- EXERCISE GOAL: For the listing that follows, give again exactly the lines from the one with "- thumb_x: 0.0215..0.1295" to the one with "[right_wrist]", including both.
+++
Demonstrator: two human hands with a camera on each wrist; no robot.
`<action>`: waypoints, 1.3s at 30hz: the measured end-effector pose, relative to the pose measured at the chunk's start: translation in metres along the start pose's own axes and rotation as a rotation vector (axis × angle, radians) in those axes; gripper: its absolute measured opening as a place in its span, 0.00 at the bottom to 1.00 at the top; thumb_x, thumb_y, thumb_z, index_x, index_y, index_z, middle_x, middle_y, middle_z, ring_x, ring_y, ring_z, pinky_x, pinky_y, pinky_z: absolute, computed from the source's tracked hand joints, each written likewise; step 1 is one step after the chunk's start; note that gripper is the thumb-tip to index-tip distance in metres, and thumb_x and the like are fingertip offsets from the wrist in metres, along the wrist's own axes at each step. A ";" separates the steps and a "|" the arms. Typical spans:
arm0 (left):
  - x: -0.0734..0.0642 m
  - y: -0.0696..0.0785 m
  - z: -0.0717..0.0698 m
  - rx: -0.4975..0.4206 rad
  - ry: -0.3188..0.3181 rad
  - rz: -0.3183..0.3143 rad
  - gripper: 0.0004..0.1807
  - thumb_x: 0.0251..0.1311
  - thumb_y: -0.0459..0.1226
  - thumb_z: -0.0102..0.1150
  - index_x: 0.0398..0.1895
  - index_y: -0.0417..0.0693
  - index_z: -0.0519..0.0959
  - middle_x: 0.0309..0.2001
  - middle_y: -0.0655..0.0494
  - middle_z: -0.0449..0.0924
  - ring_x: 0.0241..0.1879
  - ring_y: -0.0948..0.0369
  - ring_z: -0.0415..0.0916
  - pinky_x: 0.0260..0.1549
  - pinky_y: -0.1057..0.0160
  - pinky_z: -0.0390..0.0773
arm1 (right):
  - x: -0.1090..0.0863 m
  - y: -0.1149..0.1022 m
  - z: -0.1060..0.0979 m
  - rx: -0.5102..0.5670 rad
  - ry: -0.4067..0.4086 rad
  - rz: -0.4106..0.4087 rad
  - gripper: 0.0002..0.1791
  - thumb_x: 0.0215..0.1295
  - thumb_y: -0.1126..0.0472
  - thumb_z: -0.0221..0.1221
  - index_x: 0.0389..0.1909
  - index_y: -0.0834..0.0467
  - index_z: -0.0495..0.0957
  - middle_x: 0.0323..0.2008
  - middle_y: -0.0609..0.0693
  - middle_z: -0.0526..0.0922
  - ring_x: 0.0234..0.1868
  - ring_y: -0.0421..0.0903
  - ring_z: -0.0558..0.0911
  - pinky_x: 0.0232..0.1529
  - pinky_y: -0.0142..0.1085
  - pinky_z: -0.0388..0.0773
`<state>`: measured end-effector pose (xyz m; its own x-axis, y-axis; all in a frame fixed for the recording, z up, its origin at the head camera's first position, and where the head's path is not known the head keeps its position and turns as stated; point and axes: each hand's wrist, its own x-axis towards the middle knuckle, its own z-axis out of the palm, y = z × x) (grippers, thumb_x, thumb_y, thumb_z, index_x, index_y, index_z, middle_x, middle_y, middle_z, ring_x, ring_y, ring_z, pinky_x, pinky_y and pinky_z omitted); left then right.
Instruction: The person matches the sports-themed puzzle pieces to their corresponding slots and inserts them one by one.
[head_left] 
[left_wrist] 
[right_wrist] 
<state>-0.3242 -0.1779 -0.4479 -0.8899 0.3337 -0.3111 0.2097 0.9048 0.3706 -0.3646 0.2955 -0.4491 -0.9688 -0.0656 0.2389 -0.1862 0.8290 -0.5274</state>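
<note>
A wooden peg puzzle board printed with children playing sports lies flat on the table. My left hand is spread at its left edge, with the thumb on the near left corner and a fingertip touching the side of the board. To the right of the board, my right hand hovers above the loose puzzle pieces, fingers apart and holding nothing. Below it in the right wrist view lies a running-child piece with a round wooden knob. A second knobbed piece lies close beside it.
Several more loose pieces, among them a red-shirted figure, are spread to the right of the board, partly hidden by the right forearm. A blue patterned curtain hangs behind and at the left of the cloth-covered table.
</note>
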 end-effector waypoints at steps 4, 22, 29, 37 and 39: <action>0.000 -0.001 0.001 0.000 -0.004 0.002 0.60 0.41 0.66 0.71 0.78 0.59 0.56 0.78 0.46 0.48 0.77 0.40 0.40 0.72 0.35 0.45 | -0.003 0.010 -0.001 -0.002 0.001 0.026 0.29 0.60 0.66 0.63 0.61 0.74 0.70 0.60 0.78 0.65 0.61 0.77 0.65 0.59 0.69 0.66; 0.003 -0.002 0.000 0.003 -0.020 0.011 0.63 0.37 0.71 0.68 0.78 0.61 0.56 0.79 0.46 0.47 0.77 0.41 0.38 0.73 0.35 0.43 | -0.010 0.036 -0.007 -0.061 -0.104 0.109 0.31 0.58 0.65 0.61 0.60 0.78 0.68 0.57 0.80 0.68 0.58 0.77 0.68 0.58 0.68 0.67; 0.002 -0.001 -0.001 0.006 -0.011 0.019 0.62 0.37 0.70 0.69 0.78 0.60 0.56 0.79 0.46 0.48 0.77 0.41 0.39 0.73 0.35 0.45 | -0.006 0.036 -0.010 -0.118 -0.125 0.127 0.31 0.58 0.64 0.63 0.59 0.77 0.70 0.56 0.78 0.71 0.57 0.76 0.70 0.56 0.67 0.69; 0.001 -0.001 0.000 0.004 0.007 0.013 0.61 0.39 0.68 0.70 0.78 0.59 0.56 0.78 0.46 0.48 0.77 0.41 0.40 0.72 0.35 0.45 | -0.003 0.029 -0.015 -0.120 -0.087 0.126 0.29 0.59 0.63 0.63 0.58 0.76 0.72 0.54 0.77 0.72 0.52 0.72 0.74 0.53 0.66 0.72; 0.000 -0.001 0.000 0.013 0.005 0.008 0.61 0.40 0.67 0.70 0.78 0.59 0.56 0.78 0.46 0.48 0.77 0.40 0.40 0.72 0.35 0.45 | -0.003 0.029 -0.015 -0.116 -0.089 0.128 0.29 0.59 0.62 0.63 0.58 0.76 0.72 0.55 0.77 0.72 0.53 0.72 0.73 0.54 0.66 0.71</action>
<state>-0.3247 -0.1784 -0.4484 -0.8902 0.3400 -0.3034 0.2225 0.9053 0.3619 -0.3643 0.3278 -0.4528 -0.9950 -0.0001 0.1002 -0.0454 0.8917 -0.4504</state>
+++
- ANSWER FOR THIS EXERCISE:
  - thumb_x: 0.0215..0.1295
  - thumb_y: -0.1126..0.0472
  - thumb_z: -0.0221..0.1221
  - index_x: 0.0389..0.1909
  - index_y: -0.0834..0.0467
  - index_z: -0.0495..0.0957
  - middle_x: 0.0323..0.2008
  - middle_y: -0.0609..0.0693
  - middle_z: -0.0526..0.0922
  - ring_x: 0.0234..0.1868
  - ring_y: -0.0421..0.0903
  - ring_z: -0.0558..0.0911
  - pinky_x: 0.0232..0.1529
  - pinky_y: -0.0142..0.1085
  - pinky_z: -0.0388..0.0773
`<state>`: measured end-effector pose (xyz m; its own x-axis, y-axis; all in a frame fixed for the recording, z up, its origin at the head camera's first position, and where the head's path is not known the head keeps its position and turns as stated; point and axes: each hand's wrist, its own x-axis towards the middle knuckle, its own z-axis out of the palm, y = z × x) (grippers, thumb_x, thumb_y, thumb_z, index_x, index_y, index_z, middle_x, middle_y, middle_z, ring_x, ring_y, ring_z, pinky_x, pinky_y and pinky_z omitted); left then right.
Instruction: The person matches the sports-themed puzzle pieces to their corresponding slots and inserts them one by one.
[head_left] 
[left_wrist] 
[right_wrist] 

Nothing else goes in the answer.